* Re: [gentoo-user] cpu flags / USE flags / compiler flags
2005-09-04 3:27 ` waltdnes
@ 2005-09-04 5:18 ` Mark Knecht
2005-09-04 6:11 ` ellotheth rimmwen
2005-09-04 6:21 ` Volker Armin Hemmann
2 siblings, 0 replies; 14+ messages in thread
From: Mark Knecht @ 2005-09-04 5:18 UTC (permalink / raw
To: gentoo-user
Thanks Walter. That description verifies my guess and gives me a
reason to continue looking at the issue.
I appreciate your help.
Cheers,
Mark
On 9/3/05, waltdnes@waltdnes.org <waltdnes@waltdnes.org> wrote:
> On Wed, Aug 31, 2005 at 09:04:21AM -0700, Mark Knecht wrote
>
> > flags : fpu vme de pse tsc msr pae mce cx8 apic sep mtrr pge
> > mca cmov pat pse36 clflush dts acpi mmx fxsr sse sse2 ss ht tm pbe cid
> > xtpr
> [...deletia...]
> > I then looked for CPU flags that had an equivalent USE flag and that
> > might be of use for faster graphics. On this machine I chose mmx, sse
> > & sse2. Armed with that I changed my make.conf file to look like this:
>
> There are CPU flags and there are USE flags. Some of them have the
> same names, and that may confuse you. It works like this...

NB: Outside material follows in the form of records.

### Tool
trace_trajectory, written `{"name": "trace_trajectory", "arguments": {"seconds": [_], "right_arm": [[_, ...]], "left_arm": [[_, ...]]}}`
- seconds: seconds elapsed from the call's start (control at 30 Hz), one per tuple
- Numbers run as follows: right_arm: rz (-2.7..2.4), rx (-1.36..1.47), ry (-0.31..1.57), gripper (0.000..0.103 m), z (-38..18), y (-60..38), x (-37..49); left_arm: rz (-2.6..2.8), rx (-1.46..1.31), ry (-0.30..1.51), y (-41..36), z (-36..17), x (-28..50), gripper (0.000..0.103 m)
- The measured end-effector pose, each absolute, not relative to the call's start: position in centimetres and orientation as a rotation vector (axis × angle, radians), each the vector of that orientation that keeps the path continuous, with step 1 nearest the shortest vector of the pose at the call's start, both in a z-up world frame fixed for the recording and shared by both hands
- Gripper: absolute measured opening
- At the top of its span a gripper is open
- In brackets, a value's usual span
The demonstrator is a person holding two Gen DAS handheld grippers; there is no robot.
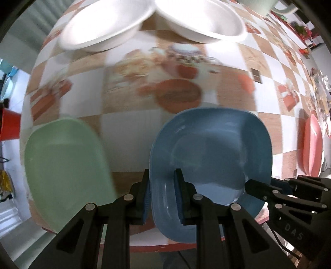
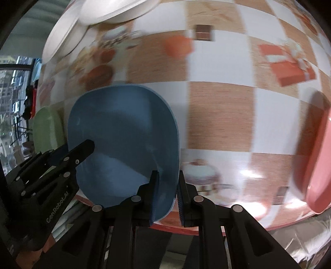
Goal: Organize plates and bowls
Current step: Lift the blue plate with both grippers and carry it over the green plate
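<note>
A blue square plate (image 1: 209,144) (image 2: 124,134) hangs between both grippers near the table's front edge. My left gripper (image 1: 162,192) is shut on the plate's left rim, one pad on each face. My right gripper (image 2: 167,190) is shut on the opposite rim. Each gripper shows in the other's view: the right gripper (image 1: 256,186) at the plate's right edge, the left gripper (image 2: 82,149) at its left edge. A green plate (image 1: 66,165) (image 2: 47,128) lies to the left of the blue one. Two white bowls (image 1: 103,27) (image 2: 115,8) sit at the far side.
The table (image 1: 124,128) (image 2: 219,115) wears a checked brown and white cloth with food prints and has a red front edge. A pink plate (image 1: 312,142) (image 2: 318,155) lies at the right. A red cup (image 1: 8,124) stands off the table at far left.
</note>
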State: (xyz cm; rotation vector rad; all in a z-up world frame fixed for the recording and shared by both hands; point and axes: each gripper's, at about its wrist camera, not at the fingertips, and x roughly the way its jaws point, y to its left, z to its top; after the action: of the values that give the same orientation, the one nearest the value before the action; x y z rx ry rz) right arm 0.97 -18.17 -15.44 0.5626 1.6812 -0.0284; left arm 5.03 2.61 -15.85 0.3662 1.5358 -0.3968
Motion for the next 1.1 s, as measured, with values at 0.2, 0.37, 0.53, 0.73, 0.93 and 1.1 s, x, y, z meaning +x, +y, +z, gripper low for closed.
{"name": "trace_trajectory", "arguments": {"seconds": [0.2, 0.37, 0.53, 0.73, 0.93, 1.1], "right_arm": [[-0.015, 0.539, 1.689, 0.019, -15.3, -16.9, 0.6], [-0.039, 0.537, 1.700, 0.019, -15.9, -16.3, 0.6], [-0.060, 0.538, 1.710, 0.019, -15.0, -16.8, 0.4], [-0.078, 0.515, 1.713, 0.019, -12.4, -17.6, -0.5], [-0.057, 0.493, 1.712, 0.019, -9.4, -16.6, 0.2], [0.021, 0.445, 1.714, 0.019, -8.3, -13.2, 1.9]], "left_arm": [[-0.393, 0.380, 1.524, 4.6, -16.2, 6.0, 0.023], [-0.400, 0.394, 1.518, 4.3, -16.3, 5.9, 0.023], [-0.418, 0.395, 1.516, 2.5, -16.1, 5.3, 0.023], [-0.447, 0.382, 1.486, 3.4, -13.3, 4.7, 0.023], [-0.440, 0.373, 1.447, 5.6, -10.6, 3.9, 0.023], [-0.383, 0.326, 1.442, 9.5, -8.7, 4.4, 0.023]]}}
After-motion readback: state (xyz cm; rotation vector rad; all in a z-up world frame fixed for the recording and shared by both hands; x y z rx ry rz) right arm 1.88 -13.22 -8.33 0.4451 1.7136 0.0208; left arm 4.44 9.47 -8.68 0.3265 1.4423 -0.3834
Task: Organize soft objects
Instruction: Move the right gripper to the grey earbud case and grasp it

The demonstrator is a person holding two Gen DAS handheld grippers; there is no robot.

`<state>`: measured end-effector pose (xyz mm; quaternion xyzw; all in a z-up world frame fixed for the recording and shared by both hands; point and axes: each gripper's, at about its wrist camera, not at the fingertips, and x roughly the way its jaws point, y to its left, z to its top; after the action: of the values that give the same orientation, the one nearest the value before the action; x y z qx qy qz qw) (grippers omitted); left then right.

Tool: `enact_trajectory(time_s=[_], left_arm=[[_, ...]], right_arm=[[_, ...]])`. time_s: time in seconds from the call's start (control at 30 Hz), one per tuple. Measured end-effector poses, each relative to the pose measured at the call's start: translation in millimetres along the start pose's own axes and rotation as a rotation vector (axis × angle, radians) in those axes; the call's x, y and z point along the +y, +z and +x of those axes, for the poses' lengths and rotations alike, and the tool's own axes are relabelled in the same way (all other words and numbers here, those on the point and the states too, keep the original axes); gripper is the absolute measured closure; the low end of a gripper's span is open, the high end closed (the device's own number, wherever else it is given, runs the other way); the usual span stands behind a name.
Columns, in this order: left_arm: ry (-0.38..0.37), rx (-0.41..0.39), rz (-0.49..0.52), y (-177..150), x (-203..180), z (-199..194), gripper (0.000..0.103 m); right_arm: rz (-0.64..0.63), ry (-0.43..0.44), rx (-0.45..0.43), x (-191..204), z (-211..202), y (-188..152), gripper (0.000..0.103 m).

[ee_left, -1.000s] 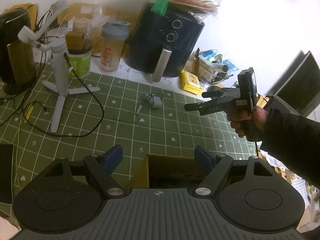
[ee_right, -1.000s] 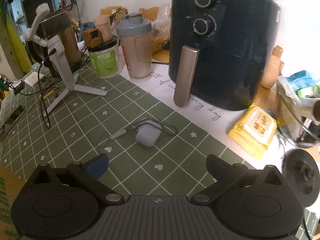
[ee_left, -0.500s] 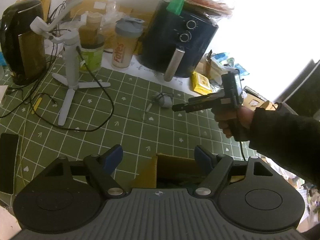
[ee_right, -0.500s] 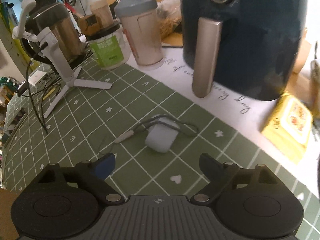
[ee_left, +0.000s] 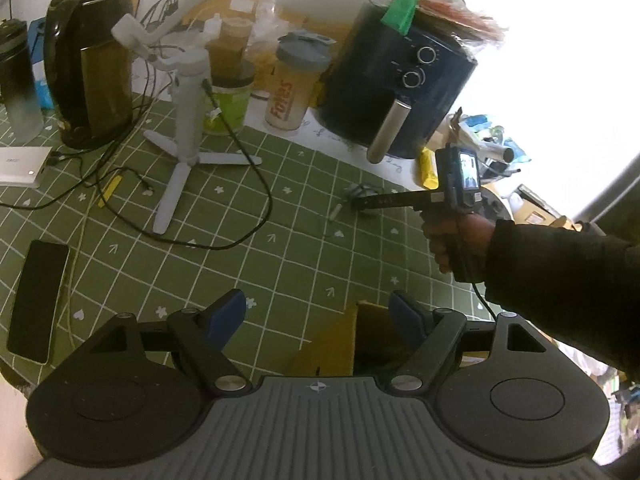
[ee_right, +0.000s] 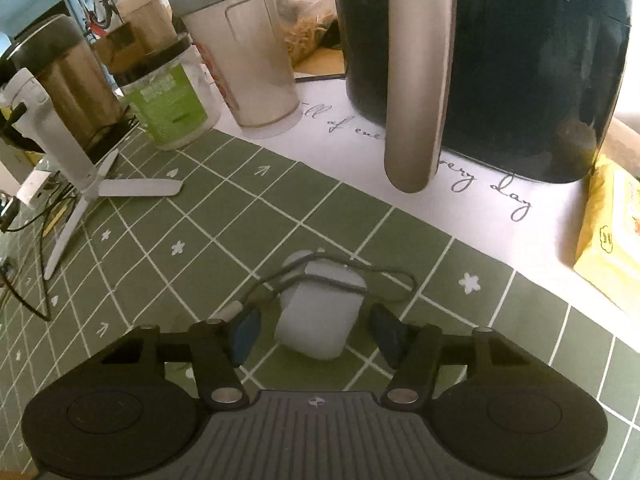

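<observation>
A small grey soft pouch (ee_right: pixel 316 312) with a thin cord (ee_right: pixel 384 276) lies on the green checked mat. My right gripper (ee_right: pixel 316 330) is open, low over the mat, with the pouch between its blue-tipped fingers; I cannot tell if they touch it. In the left wrist view the right gripper (ee_left: pixel 360 202) reaches to the pouch (ee_left: pixel 356 191). My left gripper (ee_left: pixel 318 312) is open and empty, held above an open cardboard box (ee_left: pixel 340 340) at the mat's near edge.
A dark air fryer (ee_right: pixel 500 60) stands just behind the pouch, with a shaker bottle (ee_right: pixel 240 52), a green jar (ee_right: pixel 168 108) and a kettle (ee_left: pixel 92 80) to its left. A white tripod (ee_left: pixel 184 136) with cables, a phone (ee_left: pixel 38 300) and a yellow pack (ee_right: pixel 612 248) also lie around.
My right gripper has moved forward and down until the pouch sits between its fingers. My left gripper has risen and drawn back a little.
</observation>
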<state>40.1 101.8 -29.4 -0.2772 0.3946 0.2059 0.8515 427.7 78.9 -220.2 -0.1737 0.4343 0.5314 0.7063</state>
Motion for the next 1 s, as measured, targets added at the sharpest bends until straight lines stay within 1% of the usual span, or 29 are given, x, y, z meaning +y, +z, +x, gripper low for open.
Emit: enact_trajectory(time_s=[0.03, 0.23, 0.43, 0.63, 0.83, 1.0], left_arm=[[0.002, 0.000, -0.002, -0.1, 0.6, 0.1, 0.024], [-0.005, -0.009, 0.005, 1.6, 1.6, -0.5, 0.024], [-0.023, -0.027, 0.032, 6.8, -0.1, -1.1, 0.024], [-0.047, -0.044, 0.069, 15.5, -3.8, 0.3, 0.024], [-0.075, -0.063, 0.119, 27.7, -10.4, 3.3, 0.024], [-0.098, -0.073, 0.168, 37.2, -18.1, 8.0, 0.024]], right_arm=[[-0.001, -0.009, 0.001, 1.0, 0.6, 1.0, 0.056], [-0.066, -0.053, 0.030, 8.3, -2.5, 3.1, 0.062], [-0.101, -0.085, 0.053, 6.0, -18.8, -4.8, 0.063], [-0.081, -0.076, 0.049, -1.5, -44.4, -15.0, 0.063], [-0.049, -0.120, 0.013, -12.9, -74.3, -23.2, 0.063], [-0.022, -0.126, -0.038, -16.7, -106.9, -29.2, 0.063]])
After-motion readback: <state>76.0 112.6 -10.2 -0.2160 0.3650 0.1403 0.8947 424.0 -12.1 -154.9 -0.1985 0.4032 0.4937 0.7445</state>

> 1) Get a listing of your cpu's flags in /proc/cpuinfo
> 2) Check against the list of supported flags in gcc for you cpu, and
> add them to CFLAGS
> 3) Check http://www.gentoo.org/dyn/use-index.xml for a list of valid
> USE flags, and include any that show up in /proc/cpuinfo
> 4) Repeat step 3) with /usr/portage/profiles/use.local.desc for any
> programs you're emerging. There doesn't seem to be anything
> special on your pentium4, but my AMD64 not only has mmx and 3dnow,
> it also has mmxext and 3dnowext. mplayer can take advantage of
> them. I include them in the /etc/portage/package.use entry for
> media-video/mplayer.
>
> I'll assume that you're using gcc 3.3.5. In that case, the place to
> look for CPU flag options is...
>
> http://gcc.gnu.org/onlinedocs/gcc-3.3.5/gcc/i386-and-x86_002d64-Options.html#i386-and-x86_002d64-Options
>
> That list shows pentium4, mmx, sse, and sse2. Also, if you have *ANY*
> version of sse available, you can improve performance by running floating
> point math via sse, rather than 387 instructions. I recommend...
>
> CFLAGS="-O2 -pipe -fomit-frame-pointer -march=pentium4 -mmmx -msse -msse2 -mfpmath=sse"
>
> http://www.gentoo.org/dyn/use-index.xml shows mmx and sse as valid USE
> flags, so you can include them in USE.
>
> --
> Walter Dnes <waltdnes@waltdnes.org>
> My musings on technology and security at http://tech_sec.blog.ca
> --
> gentoo-user@gentoo.org mailing list
>
>
--
gentoo-user@gentoo.org mailing list
^ permalink raw reply [flat|nested] 14+ messages in thread
* Re: [gentoo-user] cpu flags / USE flags / compiler flags
2005-09-04 3:27 ` waltdnes
2005-09-04 5:18 ` Mark Knecht
@ 2005-09-04 6:11 ` ellotheth rimmwen
2005-09-04 6:21 ` Volker Armin Hemmann
2 siblings, 0 replies; 14+ messages in thread
From: ellotheth rimmwen @ 2005-09-04 6:11 UTC (permalink / raw
To: gentoo-user
Hm. Clear, brief, instructive. Smells a lot like a mini-HOWTO.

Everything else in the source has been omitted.